Make a one-layer unsupervised learning network that discovers the features in the inputs.

clear

set learning rate

Input patterns

1 1 1 0 0 0 0 0 0

0 0 1 1 1 0 0 0 0

0 0 0 0 1 1 1 0 0

0 0 0 0 0 0 1 1 1

make one random weight matrix: a 9X4 (input to output)

Use an all-positive initial random weight range, cuz here you're gonna normalize these

weights, such that each output node has a net incoming weight of 1.0.

start a for loop that goes from 1 to a couple hundred epochs

start a for loop where n goes from 1 to 4 (cuz you got 4 input patterns)

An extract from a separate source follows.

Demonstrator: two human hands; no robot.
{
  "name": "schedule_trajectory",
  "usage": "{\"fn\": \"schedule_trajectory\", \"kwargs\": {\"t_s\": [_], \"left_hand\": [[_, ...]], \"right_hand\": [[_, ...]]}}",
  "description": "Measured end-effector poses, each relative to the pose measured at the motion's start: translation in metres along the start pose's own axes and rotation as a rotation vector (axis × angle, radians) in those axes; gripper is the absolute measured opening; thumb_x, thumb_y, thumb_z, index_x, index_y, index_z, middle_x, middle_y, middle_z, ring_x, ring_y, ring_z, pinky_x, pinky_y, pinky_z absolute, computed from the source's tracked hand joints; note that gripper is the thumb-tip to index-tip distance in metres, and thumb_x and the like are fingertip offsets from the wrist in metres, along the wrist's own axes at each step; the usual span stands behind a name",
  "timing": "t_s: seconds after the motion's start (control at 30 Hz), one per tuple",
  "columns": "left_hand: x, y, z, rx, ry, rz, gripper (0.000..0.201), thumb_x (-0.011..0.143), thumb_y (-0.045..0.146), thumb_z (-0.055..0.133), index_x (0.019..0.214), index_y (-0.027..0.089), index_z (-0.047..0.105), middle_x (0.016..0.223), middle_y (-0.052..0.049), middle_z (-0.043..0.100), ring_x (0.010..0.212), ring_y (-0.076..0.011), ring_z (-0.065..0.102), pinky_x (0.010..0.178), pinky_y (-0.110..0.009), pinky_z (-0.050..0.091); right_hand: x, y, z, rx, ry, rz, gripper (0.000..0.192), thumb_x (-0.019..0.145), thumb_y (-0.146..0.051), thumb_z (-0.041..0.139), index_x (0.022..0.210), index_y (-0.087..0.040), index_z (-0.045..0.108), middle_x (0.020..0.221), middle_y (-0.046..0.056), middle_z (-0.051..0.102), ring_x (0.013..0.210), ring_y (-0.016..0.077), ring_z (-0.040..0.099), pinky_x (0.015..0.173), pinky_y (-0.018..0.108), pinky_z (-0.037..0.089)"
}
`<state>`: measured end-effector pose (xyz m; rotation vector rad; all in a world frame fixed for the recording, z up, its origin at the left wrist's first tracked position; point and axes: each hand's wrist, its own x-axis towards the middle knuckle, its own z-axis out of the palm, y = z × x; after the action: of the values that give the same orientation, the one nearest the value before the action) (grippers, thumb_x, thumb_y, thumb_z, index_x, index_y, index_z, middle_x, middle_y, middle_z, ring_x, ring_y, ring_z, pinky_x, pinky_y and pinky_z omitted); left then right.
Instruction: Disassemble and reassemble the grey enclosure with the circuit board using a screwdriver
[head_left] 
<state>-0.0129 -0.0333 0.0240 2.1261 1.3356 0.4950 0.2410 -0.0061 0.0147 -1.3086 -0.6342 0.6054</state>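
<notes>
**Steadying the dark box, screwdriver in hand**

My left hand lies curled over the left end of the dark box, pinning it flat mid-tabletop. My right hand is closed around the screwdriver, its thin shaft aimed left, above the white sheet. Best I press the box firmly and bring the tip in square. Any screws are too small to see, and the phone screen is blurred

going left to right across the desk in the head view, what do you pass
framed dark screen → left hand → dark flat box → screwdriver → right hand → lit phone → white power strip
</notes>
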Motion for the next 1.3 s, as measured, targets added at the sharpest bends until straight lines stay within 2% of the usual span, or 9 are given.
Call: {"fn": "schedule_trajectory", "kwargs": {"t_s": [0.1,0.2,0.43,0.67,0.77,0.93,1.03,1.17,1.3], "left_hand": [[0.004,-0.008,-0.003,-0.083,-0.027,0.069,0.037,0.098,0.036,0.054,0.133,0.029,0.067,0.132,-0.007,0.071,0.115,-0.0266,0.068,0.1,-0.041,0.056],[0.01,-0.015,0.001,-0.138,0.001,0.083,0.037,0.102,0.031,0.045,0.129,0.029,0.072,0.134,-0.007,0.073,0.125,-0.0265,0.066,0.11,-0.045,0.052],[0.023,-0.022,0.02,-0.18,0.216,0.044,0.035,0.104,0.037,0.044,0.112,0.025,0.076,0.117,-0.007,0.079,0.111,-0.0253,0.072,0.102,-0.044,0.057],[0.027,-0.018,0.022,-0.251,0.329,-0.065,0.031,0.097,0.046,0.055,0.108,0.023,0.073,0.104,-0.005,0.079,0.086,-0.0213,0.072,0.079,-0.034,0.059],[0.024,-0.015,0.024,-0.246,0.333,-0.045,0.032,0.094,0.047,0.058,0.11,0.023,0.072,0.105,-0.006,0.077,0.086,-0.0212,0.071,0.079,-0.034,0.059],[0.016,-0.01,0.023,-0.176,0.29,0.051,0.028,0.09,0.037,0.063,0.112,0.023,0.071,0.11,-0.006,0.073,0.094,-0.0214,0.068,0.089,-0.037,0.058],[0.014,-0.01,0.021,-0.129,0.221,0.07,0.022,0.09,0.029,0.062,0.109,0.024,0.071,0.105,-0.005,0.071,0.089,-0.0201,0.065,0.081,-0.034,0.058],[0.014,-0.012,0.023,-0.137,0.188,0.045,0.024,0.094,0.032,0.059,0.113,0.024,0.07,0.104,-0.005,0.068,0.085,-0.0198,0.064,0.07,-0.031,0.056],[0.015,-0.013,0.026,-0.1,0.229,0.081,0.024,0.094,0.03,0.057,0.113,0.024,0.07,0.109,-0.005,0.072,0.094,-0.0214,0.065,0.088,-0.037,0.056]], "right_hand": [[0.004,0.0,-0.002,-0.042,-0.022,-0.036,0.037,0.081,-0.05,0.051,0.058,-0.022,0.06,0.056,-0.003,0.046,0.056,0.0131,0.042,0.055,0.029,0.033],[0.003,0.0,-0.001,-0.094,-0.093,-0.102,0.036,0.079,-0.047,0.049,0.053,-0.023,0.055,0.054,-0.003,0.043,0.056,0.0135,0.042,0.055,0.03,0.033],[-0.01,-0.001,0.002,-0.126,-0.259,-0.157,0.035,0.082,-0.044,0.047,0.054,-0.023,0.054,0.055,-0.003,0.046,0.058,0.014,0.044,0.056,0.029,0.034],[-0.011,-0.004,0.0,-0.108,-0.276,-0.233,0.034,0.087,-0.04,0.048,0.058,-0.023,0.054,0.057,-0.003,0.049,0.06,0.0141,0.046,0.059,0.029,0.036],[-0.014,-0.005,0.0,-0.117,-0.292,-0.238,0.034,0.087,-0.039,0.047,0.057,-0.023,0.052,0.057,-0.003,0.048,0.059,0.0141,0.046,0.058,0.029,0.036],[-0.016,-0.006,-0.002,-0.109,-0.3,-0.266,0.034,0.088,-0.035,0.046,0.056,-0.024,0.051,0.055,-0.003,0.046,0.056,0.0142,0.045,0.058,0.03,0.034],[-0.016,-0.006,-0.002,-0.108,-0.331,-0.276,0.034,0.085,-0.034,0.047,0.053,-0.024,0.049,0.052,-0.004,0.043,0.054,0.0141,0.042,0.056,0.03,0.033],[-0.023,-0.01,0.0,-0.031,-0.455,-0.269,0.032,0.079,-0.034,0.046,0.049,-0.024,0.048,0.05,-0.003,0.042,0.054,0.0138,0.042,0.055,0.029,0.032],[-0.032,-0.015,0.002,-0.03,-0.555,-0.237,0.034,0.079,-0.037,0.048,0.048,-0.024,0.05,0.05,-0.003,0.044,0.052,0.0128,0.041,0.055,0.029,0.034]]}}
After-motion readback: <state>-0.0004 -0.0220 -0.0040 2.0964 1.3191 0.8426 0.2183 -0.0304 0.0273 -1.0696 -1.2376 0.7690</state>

set "in" to the nth row of your "Inputs" matrix

compute the output layer's net activation (in*W)

compute winner-take-all function on output nodes

compute changes in all weights

connected to winning output node

(as per Rumelhart & Zipser's competitive learning algorithm)

end for loop

end for loop

Make sure each output node's incoming weights still sum to 1.0

Test the model's performance on all four input patterns--see if each output node has devoted itself to a particular input pattern.

If not, run it again until it does.

ONCE YOU HAVE A NETWORK THAT DEVOTES EACH OUTPUT NODE TO AN

INDIVIDUAL INPUT PATTERN, EXAMINE ITS WEIGHT MATRICES AND

DESCRIBE EACH NODE'S FUNCTION.

WHEN THE MODEL FAILS TO DEVOTE EACH OUTPUT NODE TO AN

INDIVIDUAL INPUT PATTERN, WHAT IS IT DOING INSTEAD?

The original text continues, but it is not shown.